First half performance surpasses guidance
Recently in 1HFY25, PAL group reported a robust 7.6% YoY increase in sales to JPY101bn, surpassing its guidance of JPY99bn. The improvement in sales was primarily driven by double-digit growth in miscellaneous goods/accessories business segment to JPY41bn, along with strong pace of new 3COINS+plus store openings. Although few casual brands struggled in 1HFY25, the apparel business recorded the highest net sales ever, buoyed by growth in town brands (dress-up brands) together with PAL CLOSET’s contribution of E-commerce sales. Furthermore, operating profit jumped over 14.6% YoY to JPY11bn in 1HFY25, surpassing its guidance of JPY9bn due to strengthening the business’s lineup of high-value-added products, expanding stores into large-scale establishments, optimizing of worker shifts and implementing measures for containing SG&A expenses.
PAL group was able to open 29 new stores in 1HFY25 compared to FY24. In the apparel business segment, PAL group opened 28 stores and closed 14 stores, resulting in a net increase of 14 stores, including three LOCUST stores and two stores in Kastane, Discoat, and three other brands.

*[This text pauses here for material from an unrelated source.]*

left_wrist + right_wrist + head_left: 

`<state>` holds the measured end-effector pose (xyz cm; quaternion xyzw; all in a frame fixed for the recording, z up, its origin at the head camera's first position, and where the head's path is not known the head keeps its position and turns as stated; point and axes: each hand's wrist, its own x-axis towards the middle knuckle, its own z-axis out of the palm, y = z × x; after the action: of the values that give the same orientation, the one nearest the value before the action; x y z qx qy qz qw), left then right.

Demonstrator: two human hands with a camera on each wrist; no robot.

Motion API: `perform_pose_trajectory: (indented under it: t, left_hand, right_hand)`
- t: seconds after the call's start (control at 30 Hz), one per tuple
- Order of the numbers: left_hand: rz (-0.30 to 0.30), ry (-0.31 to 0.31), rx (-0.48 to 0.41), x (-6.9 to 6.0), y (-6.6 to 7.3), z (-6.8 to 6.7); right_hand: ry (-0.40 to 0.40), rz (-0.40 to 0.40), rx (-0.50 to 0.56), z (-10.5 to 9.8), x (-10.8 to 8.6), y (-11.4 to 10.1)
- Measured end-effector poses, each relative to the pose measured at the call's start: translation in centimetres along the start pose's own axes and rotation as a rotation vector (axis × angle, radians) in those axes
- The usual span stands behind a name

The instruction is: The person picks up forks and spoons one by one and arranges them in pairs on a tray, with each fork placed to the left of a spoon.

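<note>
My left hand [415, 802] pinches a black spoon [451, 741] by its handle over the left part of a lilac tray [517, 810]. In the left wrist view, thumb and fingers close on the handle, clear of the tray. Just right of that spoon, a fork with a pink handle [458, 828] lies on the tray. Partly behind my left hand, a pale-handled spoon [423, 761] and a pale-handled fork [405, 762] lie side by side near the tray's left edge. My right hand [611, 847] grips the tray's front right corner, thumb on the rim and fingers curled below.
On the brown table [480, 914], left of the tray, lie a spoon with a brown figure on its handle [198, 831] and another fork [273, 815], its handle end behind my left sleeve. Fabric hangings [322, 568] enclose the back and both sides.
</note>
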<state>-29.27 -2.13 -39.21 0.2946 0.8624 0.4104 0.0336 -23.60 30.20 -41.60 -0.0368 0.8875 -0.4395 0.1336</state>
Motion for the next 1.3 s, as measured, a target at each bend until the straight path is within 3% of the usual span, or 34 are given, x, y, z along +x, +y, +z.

In the miscellaneous goods/accessories business segment, company opened 15 stores in the 3COINS+plus brand and moved forward with the expansion of existing store floorspace. Overall, PAL group was able to spread its distribution chain by establishing 420 stores in Kanto region, 222 stores in Kansai region and 336 stores in other regions in Japan.
Medium to long-term vision
Starting from FY14, PAL group has embedded their medium to long-term vision into attainable business strategies driven by creation of new brands by In-house proposals, external collaboration and M&A, enhancement of infrastructure (IT, logistics, production), promoting overseas business and promoting online business with the expectation of improving sales. The company aims to reach revenue of JPY300bn by FY26, particularly achieving e-commerce net sales of JPY70bn in FY26 with total app membership of 14mn.
Lower valuation offers comfort to investors
The stock price has increased over 30% in the last year. Despite this increase, the valuation looks attractive. PAL group is currently trading at a P/E ratio of 17x (based on estimated FY25 EPS of JPY181), compared to a P/E of 41x for Fast retailing ,31x for ZOZO and global peers average of 29x. However, it is trading in-line with its 10-year historical average of 17x. Additionally, on EV/EBITDA basis, the company is trading at 12x (based on estimated FY25 EBITDA of JPY23bn), compared to a 20x for Fast retailing, 19x for ZOZO, and global peers average of 15x. However, PAL Group has lower margin profile as compared to its local peers and only two analysts cover the stock, indicating limited coverage. Both analysts have “Buy” rating with an average target price of JPY3,075. The run-up in stock prices over the past year means the target price has already been met with no upside potential. Any correction in the near term might make the stock an interesting proposition for investors to evaluate.
Overall, the company looks fundamentally strong from long term perspective, with positive outlook for revenue growth and comfortable valuation. Throughout the previous five years (FY19- FY24), PAL group has surpassed its guidance. Despite these positives, company faces major risks, including climate change risk, inventory risk, intensifying competition, evolving consumer trends, and reliance on its online platform, which is susceptible to technical issues, cyber-attacks, system failures.